I sent two emails and a text message to the reporter who wrote the Star Tribune’s 2023 story seeking comment. I have received no reply.

This brings us to the second Star Tribune failure that contributed, albeit indirectly, to this tragedy.  Here’s how the ProPublica story explained it: 

Harper’s arrival in Minnesota coincided with the fallout of a high-profile tragedy: the 2013 death of 4-year-old Eric Dean.

Dean lived with his family in sparsely populated Pope County, in west-central Minnesota. According to an investigation by The Minnesota Star Tribune, teachers and caregivers reported signs that Dean was being abused to child protection workers at least 15 times before his stepmother threw him across a room, causing injuries that would kill him. She is in prison serving a life sentence. 

In response, then-Gov. Mark Dayton signed an executive order in 2014 creating the Governor’s Task Force on the Protection of Children. The next year, along with a slew of other reforms, the state Legislature created a $23.35 million grant to give counties money based partially on the number of open child protection investigations. 

The number of child abuse cases soared. For instance, in Hennepin County, where Minneapolis is located, cases of physical abuse more than doubled from 2015 to 2016, before dropping over the next several years.

The lawsuit suggests an even bigger jump: 

In 2016—after Harper arrived  and her … policies and procedures were put into place – 5,709 children in Hennepin County were reported as alleged victims of physical abuse, an increase of 228% over the previous eight-year average. In one calendar year, physical abuse cases in Hennepin County rose by 223%. 

The lawsuit also has more about the financial incentives that may have been at play, alleging that the Bremer Trust Center itself was “offering substantial financial bonuses for the identification and prosecution of child abuse.” 

But what does any of this have to do with the Star Tribune? 

It wasn’t the death of Eric Dean itself that set all this in motion. It was the Star Tribune’s hype and hysteria-filled coverage of the death of Eric Dean, and the foster-care panic it caused – in a state already tearing apart families at a rate far above the national average -- that set all this into motion. It was the Star Tribune’s blunders that led to the Task Force, which compounded the blunders. More about how the Star Tribune and the Task Force failed can be found in this NCCPR report. And in this column for the child welfare trade journal, The Imprint. 
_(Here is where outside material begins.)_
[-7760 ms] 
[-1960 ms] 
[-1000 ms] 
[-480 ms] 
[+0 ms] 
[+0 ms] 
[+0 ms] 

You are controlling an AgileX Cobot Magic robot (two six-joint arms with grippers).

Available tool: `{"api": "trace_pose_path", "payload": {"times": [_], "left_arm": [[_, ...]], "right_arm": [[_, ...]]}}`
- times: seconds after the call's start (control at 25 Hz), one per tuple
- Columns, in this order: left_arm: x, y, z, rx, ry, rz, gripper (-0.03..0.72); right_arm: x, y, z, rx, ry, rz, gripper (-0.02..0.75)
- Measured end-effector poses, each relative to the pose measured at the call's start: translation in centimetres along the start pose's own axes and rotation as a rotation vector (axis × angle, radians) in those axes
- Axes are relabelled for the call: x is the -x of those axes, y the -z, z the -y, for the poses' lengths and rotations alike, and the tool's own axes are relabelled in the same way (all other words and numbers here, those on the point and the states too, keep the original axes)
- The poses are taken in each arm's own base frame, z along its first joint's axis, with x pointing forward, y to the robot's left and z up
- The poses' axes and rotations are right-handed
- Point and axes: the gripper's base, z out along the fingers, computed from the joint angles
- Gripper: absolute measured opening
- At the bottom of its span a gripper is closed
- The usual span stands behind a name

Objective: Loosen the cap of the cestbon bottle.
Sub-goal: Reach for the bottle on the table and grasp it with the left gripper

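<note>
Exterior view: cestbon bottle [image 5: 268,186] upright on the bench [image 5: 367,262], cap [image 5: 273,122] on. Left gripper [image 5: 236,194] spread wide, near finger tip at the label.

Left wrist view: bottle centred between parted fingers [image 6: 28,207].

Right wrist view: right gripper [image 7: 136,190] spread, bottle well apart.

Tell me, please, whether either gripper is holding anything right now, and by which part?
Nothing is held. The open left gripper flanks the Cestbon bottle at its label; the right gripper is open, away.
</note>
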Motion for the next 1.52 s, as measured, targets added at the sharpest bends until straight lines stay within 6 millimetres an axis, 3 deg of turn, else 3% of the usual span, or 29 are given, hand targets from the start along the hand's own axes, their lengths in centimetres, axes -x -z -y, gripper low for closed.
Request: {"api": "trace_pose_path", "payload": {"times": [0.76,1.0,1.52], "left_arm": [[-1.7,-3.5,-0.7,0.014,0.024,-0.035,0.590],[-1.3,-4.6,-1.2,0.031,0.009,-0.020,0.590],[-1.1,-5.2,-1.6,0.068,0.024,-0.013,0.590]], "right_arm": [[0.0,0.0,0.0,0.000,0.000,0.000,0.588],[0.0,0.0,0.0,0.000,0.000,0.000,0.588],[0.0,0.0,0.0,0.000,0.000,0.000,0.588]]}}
This kind of failure is bad enough done once, but the Star Tribune not only learned nothing, it tried to do the same thing again in 2023. Fortunately, Minnesota lawmakers seem to abide by the adage “fool me once, shame on you, fool me twice, shame on me.” They did not repeat their mistakes – they even passed legislation intended to curb needless removal. 

But the damage done by the first foster-care panic has yet to be undone.  As of 2023, Minnesota still was tearing apart families at a rate double the national average when rates of child poverty are factored in.  And now, thanks to ProPublica, we know about some additional collateral damage. 

The stories told by ProPublica involve families who were able to fight back. We’ll never know if there are others whose children may have been misdiagnosed by the child abuse pediatrician who says she’s always right. 

At a minimum, families accused under these circumstances should be entitled to obtain a second opinion from an expert of their choosing at no cost. 

Also, ProPublica reports: 

Hennepin County has a contract with Harper’s employer, University of Minnesota Physicians, to provide medical consultation, expert witness testimony and case consultation with county attorneys. 

That contract should end. 

Oh, and wouldn’t it be great if the University of Minnesota apologized to Dr. Sharon and offered him his job back?